__Required action__. Lines from the beginning of the data below through the one containing "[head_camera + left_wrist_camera" are to be printed exactly as they appear.

__Provided material__.
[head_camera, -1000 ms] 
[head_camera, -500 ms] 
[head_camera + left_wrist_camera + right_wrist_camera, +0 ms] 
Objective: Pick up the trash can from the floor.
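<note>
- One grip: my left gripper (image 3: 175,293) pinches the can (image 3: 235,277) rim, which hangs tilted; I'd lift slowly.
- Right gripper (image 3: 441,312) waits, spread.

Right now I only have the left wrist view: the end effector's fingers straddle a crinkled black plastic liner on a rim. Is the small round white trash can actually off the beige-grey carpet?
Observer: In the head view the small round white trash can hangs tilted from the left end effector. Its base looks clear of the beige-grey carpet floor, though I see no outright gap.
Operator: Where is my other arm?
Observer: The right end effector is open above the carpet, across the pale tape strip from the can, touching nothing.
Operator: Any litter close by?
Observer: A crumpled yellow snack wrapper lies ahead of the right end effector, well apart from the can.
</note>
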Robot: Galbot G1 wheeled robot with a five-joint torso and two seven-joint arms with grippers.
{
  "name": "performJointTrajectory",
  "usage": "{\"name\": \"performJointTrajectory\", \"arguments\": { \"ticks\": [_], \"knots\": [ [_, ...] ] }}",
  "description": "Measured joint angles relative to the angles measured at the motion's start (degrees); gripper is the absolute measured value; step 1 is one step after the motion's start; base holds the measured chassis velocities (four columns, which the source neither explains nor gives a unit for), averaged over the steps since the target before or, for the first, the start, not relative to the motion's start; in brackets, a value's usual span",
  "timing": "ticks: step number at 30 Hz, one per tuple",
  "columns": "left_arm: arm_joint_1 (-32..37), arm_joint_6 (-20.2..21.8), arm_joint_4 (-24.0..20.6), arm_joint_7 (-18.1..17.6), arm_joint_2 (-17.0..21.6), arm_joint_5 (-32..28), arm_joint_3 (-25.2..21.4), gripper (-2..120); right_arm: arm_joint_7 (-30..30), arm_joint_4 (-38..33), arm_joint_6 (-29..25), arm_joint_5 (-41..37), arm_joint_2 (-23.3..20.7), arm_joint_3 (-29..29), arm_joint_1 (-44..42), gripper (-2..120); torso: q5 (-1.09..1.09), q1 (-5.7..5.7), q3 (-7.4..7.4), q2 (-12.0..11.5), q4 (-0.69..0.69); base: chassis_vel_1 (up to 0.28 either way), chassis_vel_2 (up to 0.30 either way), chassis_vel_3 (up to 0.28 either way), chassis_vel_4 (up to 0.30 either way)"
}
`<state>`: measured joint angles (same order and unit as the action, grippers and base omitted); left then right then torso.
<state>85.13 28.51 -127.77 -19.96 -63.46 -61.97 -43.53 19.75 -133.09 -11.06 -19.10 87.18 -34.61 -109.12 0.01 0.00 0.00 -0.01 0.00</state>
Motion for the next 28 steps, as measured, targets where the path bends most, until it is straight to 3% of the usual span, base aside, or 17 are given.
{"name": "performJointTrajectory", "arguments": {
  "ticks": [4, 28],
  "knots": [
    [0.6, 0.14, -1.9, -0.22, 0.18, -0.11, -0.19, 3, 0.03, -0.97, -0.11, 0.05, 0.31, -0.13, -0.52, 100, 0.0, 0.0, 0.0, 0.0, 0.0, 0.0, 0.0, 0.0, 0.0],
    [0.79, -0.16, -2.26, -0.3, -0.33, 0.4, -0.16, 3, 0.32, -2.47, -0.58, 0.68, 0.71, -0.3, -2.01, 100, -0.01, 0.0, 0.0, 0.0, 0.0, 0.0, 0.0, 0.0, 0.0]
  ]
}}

__Written response__.
[head_camera, -1000 ms] 
[head_camera, -500 ms] 
[head_camera + left_wrist_camera + right_wrist_camera, +0 ms] 

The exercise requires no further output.